▶ ASSIGNED TASK
The material below has pictures in it. Set down only the lines from the line containing "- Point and" through the line containing "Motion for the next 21", word for word, and leave the pictures behind.

▶ RECORDS FOR THIS EXERCISE
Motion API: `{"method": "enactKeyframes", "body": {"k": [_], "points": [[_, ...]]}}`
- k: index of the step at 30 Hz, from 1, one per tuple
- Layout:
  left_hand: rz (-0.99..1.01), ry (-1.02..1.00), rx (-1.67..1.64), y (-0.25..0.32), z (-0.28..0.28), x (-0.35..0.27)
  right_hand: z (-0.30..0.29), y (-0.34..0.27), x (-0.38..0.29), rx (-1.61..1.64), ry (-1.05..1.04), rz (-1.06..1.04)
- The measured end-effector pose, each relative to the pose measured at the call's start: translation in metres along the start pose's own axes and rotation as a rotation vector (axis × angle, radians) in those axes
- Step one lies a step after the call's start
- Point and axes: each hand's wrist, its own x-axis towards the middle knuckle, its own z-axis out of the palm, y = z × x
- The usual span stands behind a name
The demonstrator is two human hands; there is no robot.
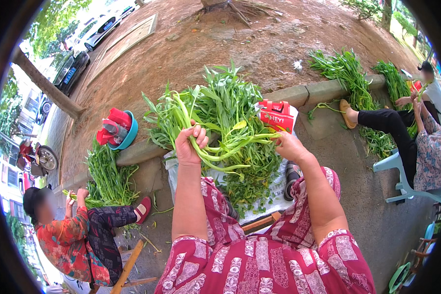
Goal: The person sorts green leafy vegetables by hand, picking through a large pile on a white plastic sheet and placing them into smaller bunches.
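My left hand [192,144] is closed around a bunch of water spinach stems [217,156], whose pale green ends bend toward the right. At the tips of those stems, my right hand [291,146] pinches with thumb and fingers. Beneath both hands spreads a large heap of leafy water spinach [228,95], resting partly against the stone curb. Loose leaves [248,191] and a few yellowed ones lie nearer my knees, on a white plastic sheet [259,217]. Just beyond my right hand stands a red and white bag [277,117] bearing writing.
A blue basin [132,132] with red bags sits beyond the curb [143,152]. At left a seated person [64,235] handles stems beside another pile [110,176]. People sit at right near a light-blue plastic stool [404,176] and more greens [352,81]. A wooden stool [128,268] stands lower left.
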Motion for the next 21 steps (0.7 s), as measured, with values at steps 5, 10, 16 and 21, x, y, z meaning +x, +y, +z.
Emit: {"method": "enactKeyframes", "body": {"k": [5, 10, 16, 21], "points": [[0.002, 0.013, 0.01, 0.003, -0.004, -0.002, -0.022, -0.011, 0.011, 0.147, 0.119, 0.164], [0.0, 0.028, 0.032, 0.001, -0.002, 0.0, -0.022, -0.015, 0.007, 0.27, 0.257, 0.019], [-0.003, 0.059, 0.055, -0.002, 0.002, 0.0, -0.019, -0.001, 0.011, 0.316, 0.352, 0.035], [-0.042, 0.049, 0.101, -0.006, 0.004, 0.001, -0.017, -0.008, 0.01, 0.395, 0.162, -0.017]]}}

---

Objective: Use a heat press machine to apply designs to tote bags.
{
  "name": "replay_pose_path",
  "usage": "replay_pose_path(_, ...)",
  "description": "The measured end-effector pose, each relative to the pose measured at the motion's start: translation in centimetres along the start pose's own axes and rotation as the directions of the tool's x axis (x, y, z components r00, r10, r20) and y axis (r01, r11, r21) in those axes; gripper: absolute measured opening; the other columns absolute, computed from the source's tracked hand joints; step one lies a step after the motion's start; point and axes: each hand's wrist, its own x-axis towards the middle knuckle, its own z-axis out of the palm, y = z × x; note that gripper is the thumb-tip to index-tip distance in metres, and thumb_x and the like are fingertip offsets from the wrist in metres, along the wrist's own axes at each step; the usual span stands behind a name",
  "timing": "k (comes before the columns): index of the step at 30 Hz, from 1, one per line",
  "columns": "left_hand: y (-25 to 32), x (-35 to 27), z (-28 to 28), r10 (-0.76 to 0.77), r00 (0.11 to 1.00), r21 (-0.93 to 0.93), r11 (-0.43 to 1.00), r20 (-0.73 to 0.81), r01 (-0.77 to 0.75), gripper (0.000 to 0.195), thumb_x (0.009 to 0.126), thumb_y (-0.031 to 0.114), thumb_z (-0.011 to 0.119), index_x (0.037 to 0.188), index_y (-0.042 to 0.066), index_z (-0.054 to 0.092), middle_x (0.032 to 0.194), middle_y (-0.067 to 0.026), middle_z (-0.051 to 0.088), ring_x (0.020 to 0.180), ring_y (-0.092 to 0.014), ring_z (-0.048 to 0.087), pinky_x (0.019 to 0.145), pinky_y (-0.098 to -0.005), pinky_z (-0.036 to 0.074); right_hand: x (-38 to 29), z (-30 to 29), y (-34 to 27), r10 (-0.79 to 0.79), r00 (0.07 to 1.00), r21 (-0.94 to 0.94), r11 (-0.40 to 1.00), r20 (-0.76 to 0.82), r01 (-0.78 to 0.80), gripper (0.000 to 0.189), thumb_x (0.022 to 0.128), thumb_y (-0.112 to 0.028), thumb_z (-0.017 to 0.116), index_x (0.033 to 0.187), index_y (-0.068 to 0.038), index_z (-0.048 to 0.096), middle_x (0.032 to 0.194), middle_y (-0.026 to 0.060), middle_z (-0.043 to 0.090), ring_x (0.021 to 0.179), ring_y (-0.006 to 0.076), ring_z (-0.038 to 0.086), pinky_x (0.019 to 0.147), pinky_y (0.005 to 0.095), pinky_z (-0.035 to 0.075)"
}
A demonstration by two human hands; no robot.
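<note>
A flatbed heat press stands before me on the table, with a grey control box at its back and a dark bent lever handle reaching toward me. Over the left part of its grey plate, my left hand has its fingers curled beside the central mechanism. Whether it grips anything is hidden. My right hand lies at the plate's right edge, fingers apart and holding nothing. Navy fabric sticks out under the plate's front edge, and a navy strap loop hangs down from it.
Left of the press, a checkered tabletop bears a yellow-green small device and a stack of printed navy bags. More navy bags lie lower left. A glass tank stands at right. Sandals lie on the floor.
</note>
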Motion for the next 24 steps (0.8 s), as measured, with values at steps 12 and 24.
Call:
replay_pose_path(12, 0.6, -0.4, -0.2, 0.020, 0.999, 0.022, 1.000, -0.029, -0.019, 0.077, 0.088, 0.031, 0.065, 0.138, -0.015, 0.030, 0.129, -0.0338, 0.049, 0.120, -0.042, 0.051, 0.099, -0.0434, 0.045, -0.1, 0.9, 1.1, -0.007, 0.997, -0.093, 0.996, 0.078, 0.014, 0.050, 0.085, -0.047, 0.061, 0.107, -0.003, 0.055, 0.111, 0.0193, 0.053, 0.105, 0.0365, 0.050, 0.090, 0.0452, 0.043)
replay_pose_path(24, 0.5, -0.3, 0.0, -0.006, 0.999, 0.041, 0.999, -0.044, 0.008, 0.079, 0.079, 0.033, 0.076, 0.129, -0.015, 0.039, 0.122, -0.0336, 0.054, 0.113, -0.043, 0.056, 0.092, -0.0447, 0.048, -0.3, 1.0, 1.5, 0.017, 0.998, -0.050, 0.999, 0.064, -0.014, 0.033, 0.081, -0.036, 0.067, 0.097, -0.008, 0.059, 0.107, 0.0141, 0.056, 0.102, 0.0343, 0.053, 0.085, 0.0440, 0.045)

▶ SOLUTION
- Point and axes: each hand's wrist, its own x-axis towards the middle knuckle, its own z-axis out of the palm, y = z × x
- The usual span stands behind a name
The demonstrator is two human hands; there is no robot.
Goal: The person sorts green leafy vegetables by hand, picking through a large pile on a white plastic sheet and placing them into smaller bunches.
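My left hand [192,144] is closed around a bunch of water spinach stems [217,156], whose pale green ends bend toward the right. At the tips of those stems, my right hand [291,146] pinches with thumb and fingers. Beneath both hands spreads a large heap of leafy water spinach [228,95], resting partly against the stone curb. Loose leaves [248,191] and a few yellowed ones lie nearer my knees, on a white plastic sheet [259,217]. Just beyond my right hand stands a red and white bag [277,117] bearing writing.
A blue basin [132,132] with red bags sits beyond the curb [143,152]. At left a seated person [64,235] handles stems beside another pile [110,176]. People sit at right near a light-blue plastic stool [404,176] and more greens [352,81]. A wooden stool [128,268] stands lower left.
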Motion for the next 21 steps (0.7 s), as measured, with values at steps 5, 10, 16 and 21, x, y, z meaning +x, +y, +z.

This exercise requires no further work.